- _WHAT YOU HAVE TO DO_
In the listing below, find the line with "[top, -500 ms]" and the line with "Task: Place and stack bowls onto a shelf", then return them and every line between them exactly, minus the pictures.

- _SOURCE DATA_
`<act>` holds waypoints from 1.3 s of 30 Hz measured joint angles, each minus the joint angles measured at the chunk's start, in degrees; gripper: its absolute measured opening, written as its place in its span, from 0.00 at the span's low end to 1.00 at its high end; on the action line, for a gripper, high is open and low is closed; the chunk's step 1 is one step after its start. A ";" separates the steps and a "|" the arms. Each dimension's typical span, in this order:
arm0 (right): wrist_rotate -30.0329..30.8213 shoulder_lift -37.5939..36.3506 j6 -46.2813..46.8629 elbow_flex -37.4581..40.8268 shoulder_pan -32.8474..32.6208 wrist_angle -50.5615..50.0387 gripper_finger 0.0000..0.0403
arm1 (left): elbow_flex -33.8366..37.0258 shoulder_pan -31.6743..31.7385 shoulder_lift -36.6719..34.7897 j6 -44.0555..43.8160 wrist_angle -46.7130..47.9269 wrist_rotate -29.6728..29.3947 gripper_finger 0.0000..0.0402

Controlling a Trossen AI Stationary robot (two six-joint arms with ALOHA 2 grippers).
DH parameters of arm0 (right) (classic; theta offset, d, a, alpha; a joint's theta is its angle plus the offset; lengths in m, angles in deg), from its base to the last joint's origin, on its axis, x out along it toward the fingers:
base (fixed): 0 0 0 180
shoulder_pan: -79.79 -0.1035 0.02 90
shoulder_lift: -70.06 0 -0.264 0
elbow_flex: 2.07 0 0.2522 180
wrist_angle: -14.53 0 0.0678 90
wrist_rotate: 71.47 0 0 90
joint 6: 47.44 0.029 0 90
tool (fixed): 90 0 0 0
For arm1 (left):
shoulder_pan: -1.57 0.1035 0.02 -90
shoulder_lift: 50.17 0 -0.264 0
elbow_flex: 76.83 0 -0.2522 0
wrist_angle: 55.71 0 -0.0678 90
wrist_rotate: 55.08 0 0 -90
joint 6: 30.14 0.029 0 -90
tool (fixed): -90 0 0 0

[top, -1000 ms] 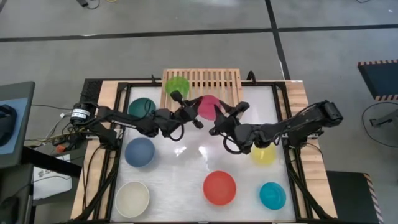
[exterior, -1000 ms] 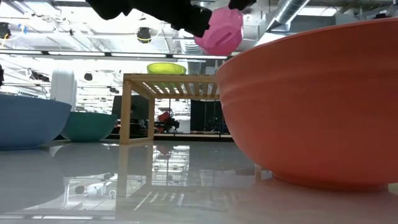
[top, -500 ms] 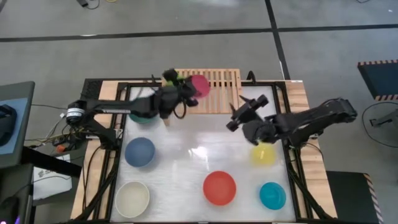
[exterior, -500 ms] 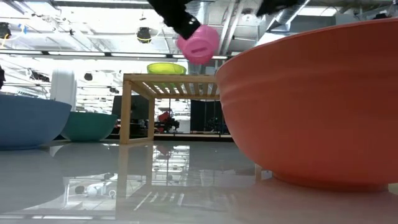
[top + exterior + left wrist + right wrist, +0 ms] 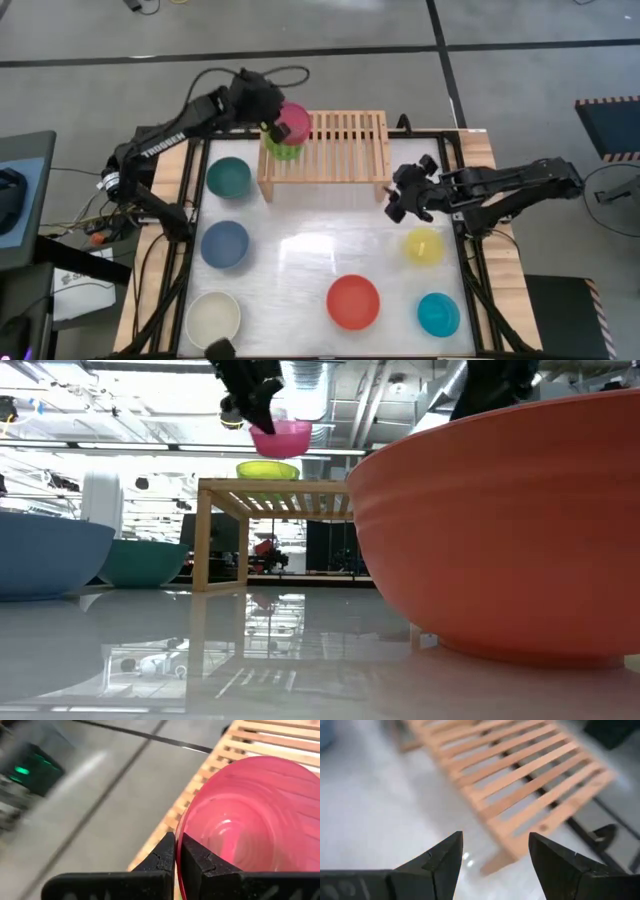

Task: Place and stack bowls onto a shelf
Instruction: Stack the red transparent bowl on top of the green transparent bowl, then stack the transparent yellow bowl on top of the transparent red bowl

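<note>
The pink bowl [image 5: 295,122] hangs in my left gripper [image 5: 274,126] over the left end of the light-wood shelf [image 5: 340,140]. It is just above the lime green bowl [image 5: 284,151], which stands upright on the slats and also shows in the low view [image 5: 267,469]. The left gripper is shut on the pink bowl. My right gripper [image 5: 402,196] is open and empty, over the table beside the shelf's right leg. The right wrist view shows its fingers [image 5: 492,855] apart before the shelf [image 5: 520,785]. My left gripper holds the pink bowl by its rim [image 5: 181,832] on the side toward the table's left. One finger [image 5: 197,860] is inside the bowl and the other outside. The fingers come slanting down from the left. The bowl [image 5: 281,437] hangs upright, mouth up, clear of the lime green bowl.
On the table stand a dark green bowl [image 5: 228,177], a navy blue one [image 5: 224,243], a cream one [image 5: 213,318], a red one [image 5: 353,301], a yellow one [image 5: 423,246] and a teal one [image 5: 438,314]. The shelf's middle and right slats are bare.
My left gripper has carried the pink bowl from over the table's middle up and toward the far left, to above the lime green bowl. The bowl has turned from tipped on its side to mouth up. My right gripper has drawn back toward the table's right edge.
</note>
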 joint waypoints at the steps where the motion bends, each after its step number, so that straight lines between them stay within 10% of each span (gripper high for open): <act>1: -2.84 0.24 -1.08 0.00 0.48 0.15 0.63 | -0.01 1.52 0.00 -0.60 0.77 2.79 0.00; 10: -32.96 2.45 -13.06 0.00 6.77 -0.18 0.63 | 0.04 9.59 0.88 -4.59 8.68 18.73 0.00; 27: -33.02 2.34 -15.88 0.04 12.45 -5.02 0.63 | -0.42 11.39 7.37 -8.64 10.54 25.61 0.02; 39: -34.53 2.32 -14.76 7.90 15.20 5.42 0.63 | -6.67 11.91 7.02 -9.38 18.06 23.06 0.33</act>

- _TASK OUTPUT_
[top, -500 ms] 
[exterior, -500 ms] 
[top + exterior + left wrist + right wrist, +0 ms] 

Task: Place and stack bowls onto a shelf

This completes the exercise.